* [RECORDS FOR THIS EXERCISE]
◇ ◇ ◇

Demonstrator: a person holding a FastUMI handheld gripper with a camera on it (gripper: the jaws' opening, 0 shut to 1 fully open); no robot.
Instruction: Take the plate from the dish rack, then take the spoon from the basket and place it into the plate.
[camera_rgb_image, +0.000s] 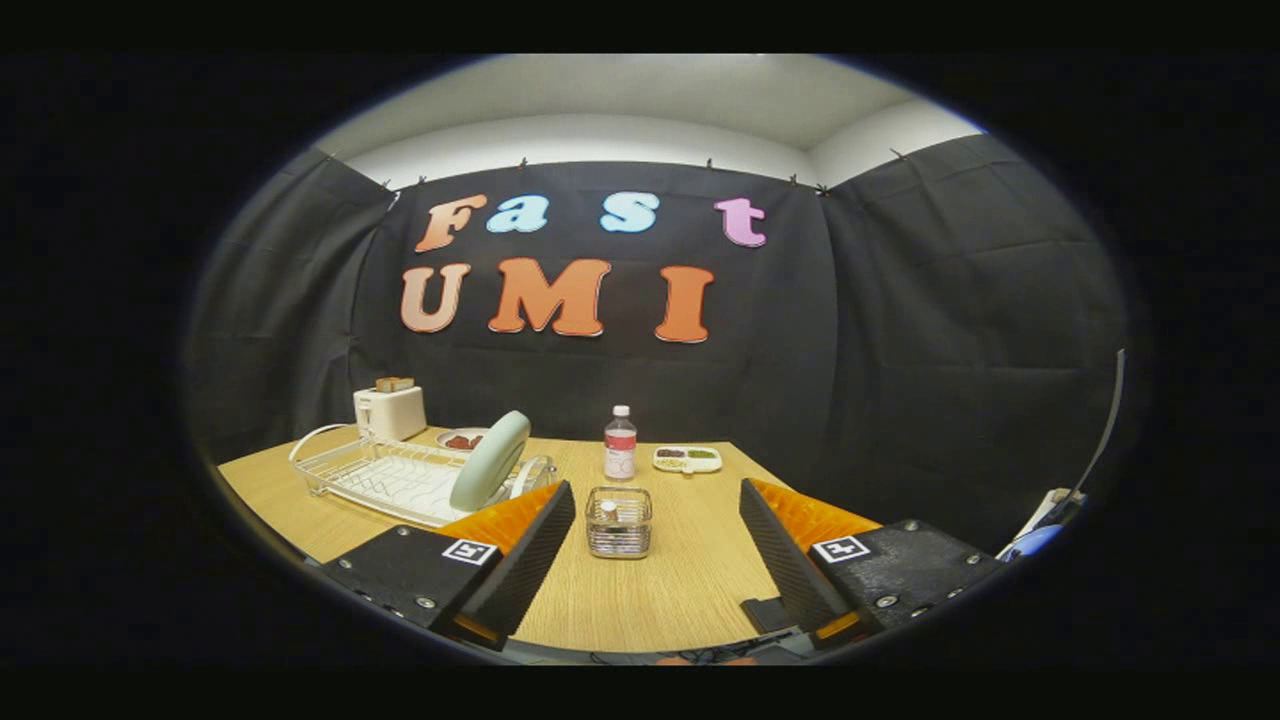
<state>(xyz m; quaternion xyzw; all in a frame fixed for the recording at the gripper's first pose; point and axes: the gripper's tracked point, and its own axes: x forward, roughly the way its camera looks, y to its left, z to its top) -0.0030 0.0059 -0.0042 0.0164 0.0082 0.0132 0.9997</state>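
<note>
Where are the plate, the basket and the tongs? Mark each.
plate (489, 461): gripper view, middle of its pale face, upright in the dish rack (330, 465).
basket (618, 525): gripper view, front mesh wall.
tongs (655, 545): gripper view, midway between the open tips.

A wooden table (690, 590) bearing a wire dish rack (400, 482), toaster (390, 411), water bottle (620, 444), mesh basket (618, 522) and divided snack tray (687, 459).

Pale green plate (490, 461), white wire dish rack (385, 477), light woodgrain table (650, 600), cream toaster (390, 411)
</note>
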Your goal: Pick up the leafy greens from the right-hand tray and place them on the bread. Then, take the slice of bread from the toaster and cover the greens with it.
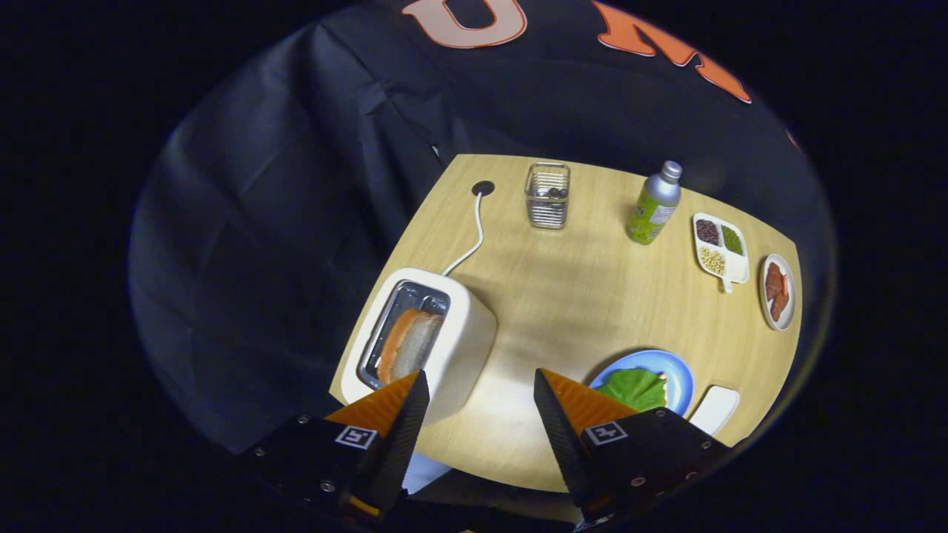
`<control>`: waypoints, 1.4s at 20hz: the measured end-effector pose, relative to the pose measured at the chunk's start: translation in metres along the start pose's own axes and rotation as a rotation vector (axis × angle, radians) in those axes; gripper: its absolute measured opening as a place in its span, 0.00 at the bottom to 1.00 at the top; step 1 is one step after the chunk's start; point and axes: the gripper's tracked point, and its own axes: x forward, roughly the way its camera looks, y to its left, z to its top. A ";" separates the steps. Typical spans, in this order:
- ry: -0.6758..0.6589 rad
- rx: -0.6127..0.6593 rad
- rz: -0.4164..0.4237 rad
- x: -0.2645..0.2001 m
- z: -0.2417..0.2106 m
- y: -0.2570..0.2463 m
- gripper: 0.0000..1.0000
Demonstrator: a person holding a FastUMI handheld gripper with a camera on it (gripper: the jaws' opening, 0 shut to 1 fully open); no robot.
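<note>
Fingers [480, 385] spread wide, empty, above one toaster [426, 348] holding one bread slice [409, 344].

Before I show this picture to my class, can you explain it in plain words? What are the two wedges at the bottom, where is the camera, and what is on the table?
The camera rides on a hand-held gripper and looks forward along its two fingers, the wedges you see. A person carries it; there is no robot arm. The fingers are open and hold nothing, hanging above the table.

Just beyond one finger is a toaster with a bread slice in its slot. By the other finger is a blue plate with greens lying on it, and beside it a white tray.

Farther off stand a wire basket, a bottle, a divided dish of grains and a small plate of reddish pieces.
</note>
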 end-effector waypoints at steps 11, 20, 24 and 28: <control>0.086 0.016 0.039 0.036 0.007 0.054 0.83; 0.152 0.011 -0.006 0.071 -0.002 0.068 0.71; 0.156 0.020 -0.033 0.082 0.000 0.066 0.59; 0.176 0.030 -0.066 0.087 -0.004 0.061 0.40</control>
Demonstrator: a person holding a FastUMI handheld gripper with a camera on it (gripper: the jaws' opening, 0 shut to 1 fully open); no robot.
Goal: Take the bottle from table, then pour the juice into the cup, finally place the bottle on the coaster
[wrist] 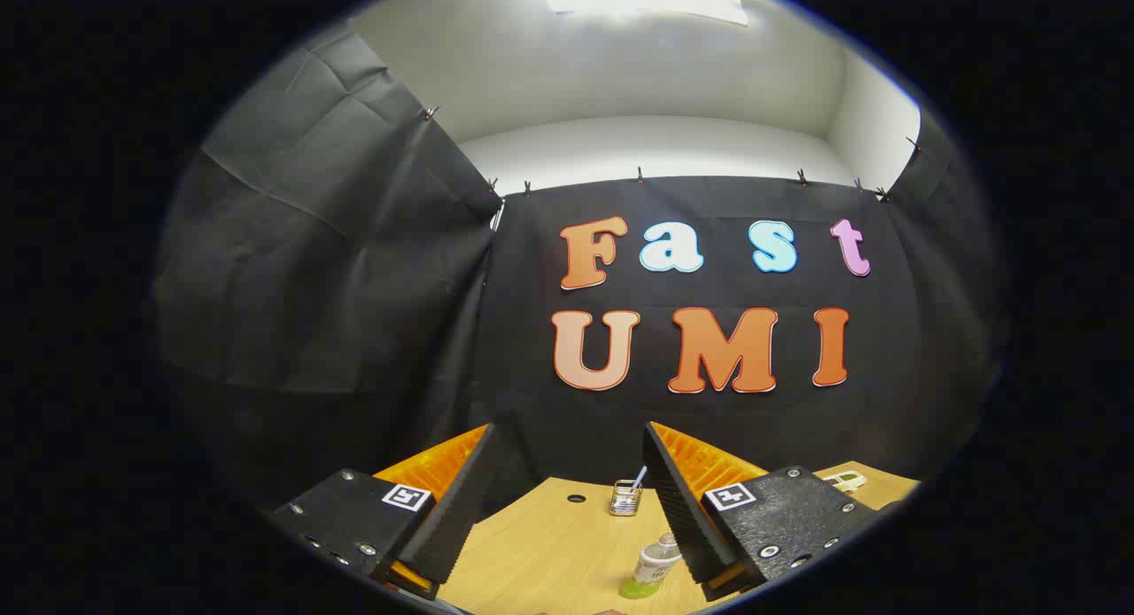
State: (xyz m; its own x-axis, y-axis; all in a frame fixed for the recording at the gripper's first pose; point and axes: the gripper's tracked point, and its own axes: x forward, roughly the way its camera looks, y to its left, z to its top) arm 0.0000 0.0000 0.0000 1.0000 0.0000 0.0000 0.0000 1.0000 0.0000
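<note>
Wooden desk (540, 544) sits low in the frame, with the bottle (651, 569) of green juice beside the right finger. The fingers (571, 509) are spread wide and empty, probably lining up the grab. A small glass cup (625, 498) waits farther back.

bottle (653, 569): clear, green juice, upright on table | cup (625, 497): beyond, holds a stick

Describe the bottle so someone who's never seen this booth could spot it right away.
Start at the wooden table below the black cloth wall. The bottle stands near its front, between the open fingers of the hand-held gripper, close to one finger. It is clear plastic with green juice at the bottom, unlike the small glass cup farther back, which holds a spoon.
</note>
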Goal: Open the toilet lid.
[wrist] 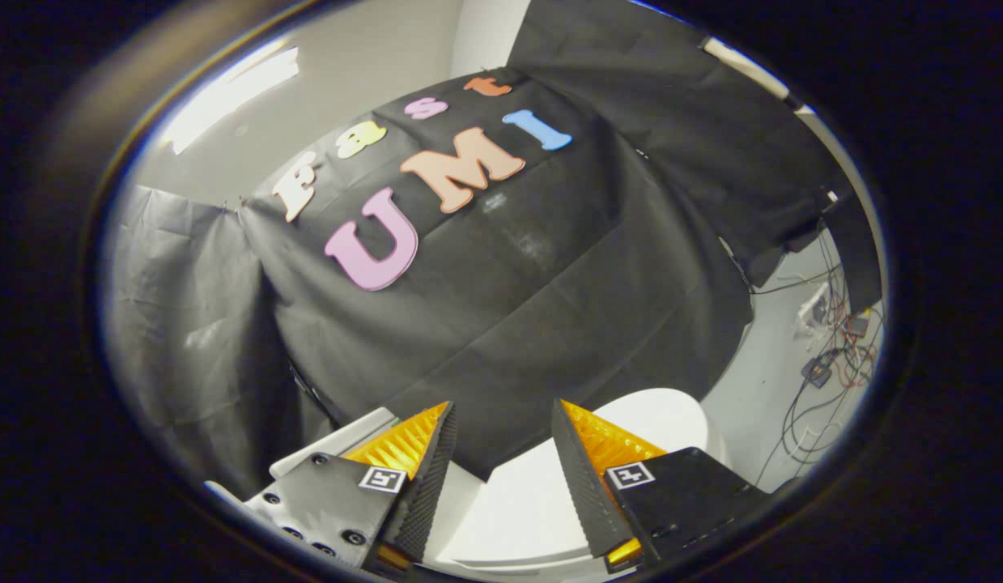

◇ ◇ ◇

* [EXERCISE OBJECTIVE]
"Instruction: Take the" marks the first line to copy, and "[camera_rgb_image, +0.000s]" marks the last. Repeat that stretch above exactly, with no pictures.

* [WRITTEN ANSWER]
Instruction: Take the plate from the dish rack, then take the spoon from the basket and place it into the plate.
[camera_rgb_image, +0.000s] 

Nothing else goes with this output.